Only one stretch of the data is wanted: the line containing "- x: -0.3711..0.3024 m", the line containing "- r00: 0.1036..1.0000", and every line between them, copied exactly.

Segment Open

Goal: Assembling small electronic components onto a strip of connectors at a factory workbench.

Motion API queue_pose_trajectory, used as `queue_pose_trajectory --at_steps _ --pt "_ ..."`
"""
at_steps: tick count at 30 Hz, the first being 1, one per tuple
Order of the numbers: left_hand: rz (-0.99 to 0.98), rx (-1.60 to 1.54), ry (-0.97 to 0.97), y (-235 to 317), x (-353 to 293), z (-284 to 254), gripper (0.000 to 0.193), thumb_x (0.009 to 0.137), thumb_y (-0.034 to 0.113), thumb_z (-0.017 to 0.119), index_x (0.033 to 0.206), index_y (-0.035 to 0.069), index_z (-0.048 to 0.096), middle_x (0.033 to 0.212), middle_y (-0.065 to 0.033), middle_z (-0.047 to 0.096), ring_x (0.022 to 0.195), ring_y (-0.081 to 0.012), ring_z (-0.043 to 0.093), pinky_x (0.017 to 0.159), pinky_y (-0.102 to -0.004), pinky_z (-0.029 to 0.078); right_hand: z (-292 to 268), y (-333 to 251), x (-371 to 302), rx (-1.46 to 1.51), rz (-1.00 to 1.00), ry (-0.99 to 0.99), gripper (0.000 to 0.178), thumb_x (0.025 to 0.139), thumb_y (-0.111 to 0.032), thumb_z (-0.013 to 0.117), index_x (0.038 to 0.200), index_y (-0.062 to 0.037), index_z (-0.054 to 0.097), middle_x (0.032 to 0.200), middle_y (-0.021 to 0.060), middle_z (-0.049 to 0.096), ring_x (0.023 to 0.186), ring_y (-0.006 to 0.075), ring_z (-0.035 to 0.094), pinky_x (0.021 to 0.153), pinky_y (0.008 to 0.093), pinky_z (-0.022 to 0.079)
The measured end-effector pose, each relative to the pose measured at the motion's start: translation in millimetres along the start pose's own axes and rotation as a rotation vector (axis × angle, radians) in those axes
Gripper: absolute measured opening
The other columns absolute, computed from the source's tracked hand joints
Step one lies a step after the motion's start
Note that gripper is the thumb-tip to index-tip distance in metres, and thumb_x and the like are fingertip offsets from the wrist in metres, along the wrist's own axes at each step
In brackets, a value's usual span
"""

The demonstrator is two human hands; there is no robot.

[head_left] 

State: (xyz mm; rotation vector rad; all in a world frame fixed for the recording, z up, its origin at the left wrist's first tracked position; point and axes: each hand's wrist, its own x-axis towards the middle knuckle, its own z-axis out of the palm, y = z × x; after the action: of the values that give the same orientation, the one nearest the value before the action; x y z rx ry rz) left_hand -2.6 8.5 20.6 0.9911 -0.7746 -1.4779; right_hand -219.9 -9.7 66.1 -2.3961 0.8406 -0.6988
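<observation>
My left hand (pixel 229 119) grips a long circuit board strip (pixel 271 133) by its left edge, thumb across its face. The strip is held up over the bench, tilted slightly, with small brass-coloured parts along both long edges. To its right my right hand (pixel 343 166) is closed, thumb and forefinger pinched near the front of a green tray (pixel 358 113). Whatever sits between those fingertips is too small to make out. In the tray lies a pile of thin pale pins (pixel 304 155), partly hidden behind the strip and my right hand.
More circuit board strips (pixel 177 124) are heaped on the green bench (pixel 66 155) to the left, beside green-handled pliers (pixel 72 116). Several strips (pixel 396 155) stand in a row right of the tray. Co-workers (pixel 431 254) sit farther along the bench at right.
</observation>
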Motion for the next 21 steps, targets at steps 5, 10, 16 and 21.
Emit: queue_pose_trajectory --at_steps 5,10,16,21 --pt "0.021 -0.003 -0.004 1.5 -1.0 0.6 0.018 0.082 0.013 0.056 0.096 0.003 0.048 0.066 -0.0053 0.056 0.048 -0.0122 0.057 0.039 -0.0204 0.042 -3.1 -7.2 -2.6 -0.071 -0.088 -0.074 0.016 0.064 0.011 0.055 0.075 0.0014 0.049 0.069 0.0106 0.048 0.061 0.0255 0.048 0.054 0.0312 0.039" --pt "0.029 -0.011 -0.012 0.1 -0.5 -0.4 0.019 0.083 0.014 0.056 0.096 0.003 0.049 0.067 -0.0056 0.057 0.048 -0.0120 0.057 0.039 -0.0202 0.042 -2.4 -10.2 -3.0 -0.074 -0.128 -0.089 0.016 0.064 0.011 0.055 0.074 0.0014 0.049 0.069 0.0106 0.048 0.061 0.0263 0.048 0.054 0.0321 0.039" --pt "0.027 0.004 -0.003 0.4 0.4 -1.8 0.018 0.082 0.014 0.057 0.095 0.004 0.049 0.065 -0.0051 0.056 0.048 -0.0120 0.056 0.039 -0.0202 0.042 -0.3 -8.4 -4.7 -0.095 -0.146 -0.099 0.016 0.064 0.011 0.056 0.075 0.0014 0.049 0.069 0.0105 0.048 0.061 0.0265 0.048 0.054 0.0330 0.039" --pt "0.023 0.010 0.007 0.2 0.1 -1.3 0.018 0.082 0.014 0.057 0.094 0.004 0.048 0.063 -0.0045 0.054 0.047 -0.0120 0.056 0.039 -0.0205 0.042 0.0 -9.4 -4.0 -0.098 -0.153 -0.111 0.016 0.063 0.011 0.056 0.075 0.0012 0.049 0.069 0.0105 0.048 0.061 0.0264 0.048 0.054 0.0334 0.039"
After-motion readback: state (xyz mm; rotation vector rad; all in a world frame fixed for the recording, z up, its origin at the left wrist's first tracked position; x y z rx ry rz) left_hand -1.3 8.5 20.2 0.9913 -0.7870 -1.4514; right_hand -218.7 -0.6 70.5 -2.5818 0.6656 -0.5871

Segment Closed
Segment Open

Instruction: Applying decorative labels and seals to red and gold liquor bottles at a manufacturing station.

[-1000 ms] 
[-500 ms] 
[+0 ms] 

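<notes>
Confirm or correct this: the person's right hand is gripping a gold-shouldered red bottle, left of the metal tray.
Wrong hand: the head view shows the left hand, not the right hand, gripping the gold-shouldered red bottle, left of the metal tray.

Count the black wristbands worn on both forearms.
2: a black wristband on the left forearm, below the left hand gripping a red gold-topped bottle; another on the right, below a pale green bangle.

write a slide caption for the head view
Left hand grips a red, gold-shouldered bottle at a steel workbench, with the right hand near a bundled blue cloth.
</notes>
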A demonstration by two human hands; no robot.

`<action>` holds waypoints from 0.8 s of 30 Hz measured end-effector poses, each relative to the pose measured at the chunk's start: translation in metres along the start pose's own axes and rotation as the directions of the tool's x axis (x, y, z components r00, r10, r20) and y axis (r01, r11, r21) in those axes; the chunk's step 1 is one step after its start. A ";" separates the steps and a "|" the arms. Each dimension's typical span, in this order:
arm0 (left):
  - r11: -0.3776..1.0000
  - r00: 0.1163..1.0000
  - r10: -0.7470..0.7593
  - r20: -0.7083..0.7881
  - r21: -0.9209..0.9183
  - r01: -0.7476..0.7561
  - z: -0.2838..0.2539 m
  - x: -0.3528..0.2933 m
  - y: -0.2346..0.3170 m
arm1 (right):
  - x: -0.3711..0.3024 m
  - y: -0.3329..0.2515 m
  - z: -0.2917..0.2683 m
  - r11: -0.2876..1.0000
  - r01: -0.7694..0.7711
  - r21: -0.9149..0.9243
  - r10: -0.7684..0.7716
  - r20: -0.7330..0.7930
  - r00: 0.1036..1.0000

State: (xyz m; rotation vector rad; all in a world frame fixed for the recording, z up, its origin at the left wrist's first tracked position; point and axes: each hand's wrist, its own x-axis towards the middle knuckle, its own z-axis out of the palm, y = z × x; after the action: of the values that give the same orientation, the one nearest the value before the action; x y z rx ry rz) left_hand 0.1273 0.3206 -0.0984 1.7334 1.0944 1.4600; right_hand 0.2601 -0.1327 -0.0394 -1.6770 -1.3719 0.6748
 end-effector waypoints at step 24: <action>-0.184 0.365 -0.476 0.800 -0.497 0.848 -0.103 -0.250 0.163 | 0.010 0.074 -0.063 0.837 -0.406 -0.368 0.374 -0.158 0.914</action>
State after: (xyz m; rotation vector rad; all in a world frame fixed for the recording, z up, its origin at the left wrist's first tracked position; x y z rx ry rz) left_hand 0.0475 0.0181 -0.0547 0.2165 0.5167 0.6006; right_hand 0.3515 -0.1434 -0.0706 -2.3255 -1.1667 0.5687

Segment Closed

▶ [Result of the exercise]:
  - x: -0.3711..0.3024 m
  - y: -0.3329..0.2515 m
  - z: -0.2917..0.2683 m
  - r11: -0.2876..1.0000
  - r01: -0.7694..0.7711
  - r21: -0.9149..0.9243
  - r10: -0.7684..0.7716
  - r20: -0.7330..0.7930
  - r00: 0.1036..1.0000

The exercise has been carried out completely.